Les compétences requises en data engineering
« Les ingénieurs data rendent le travail des data scientists possible », considère Vivek Ravisankar.
Les ingénieurs en données se concentrent beaucoup plus sur les compétences en développement nécessaires à la construction et à la gestion des architectures de données que les data scientists utilisent. S’ils ne construisent pas ou ne gèrent pas les pipelines de données, ils entretiennent des bases de données et des systèmes de traitement à grande échelle. Comme ils sont chargés de maintenir l’environnement dans lequel les data scientists travaillent, ils doivent non seulement être techniquement efficaces, mais aussi savoir travailler en équipe.
Les bons data engineers ont généralement une formation en développement, avec la capacité de passer d’une technologie à l’autre et de les combiner.
« Ils connaissent bien les besoins d’une équipe data driven et le travail de base architectural nécessaire pour permettre aux analystes et aux data scientists de s’épanouir », estime le PDG d’HackerRank.
Les ingénieurs data doivent avoir une connaissance approfondie d’un ou plusieurs des frameworks et langages, tels que Hadoop, NoSQL, Spark, Java et Python. Enfin, ils doivent avoir une expérience avérée dans la promotion de l’accessibilité, de la rentabilité et de la qualité des données au sein d’une organisation.
Selon l’entreprise, cela peut aller de l’installation et de la gestion de systèmes de stockage de données – tels que des bases de données relationnelles ou NoSQL et/ou des moteurs de streaming et de stockage comme Spark – à la création et à la gestion d’extraits utiles et perspicaces des données dans des entrepôts de données et des microservices.
Andy LaMora constate que certaines entreprises font une distinction entre les compétences appliquées à la création et à la mise à l’échelle d’énormes entrepôts de données et l’extraction de données pour les data scientists, pourtant elles appartiennent à la même famille de compétences.
Perspectives d’emploi
« Les perspectives d’emploi pour les deux rôles sont superbes », affirme Andy LaMora.
Bien que les plateformes de données et les services dans le cloud s’améliorent pour automatiser de nombreux aspects du traitement des données, de nouveaux usages apparaissent tout aussi rapidement. Toutes ces données ont besoin d’être transférées ou stockées, et toutes doivent être analysées.
Andy LamoraTopcoder
« Il se peut qu’à l’avenir, les experts de la data science soient moins demandés au fur et à mesure de la rationalisation des processus de traitement, mais cela ne se produira probablement pas dans les prochaines années », prédit Andy LaMora.

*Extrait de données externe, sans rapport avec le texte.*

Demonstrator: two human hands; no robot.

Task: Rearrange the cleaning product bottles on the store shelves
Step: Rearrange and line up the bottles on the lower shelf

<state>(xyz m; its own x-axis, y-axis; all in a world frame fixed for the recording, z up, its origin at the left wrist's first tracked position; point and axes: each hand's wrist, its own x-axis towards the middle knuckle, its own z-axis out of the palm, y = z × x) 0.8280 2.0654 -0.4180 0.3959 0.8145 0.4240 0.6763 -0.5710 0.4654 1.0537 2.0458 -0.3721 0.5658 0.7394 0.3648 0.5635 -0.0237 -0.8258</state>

HackerRank a constaté que la demande en data scientist a augmenté de 256 % depuis 2013, et son rapport 2020 sur les compétences des développeurs montre que ce poste est la priorité d’un recruteur sur six dans le monde. Nombre de ces candidats sont issus de domaines autres que l’informatique, notamment la physique, les mathématiques et la biologie.
« Les entreprises doivent s’assurer de définir exactement ce qu’elles recherchent lorsqu’elles conçoivent le processus d’embauche. C’est la clé pour trouver des candidats ayant les bonnes compétences beaucoup plus rapidement », conseille Vivek Ravisankar.
Malgré cette priorité accrue, les scientifiques de données gagnent en moyenne un peu plus que les ingénieurs de données, mais pas beaucoup. Selon Glassdoor, le salaire moyen aux États-Unis pour un data scientist par rapport à un data engineer était de 113 000 dollars contre 103 000 dollars respectivement. En France, le salaire moyen environne les 50 000 euros pour les deux professions.
Certains ingénieurs data finissent par développer une expertise en data science et vice versa. Jesse Anderson appelle une personne possédant ces compétences transversales un ingénieur en machine learning. Ce persona doit être curieux, à l’aise avec le fait d’expérimenter des modèles algorithmiques tout en possédant la rigueur propre à la pratique du data engineering.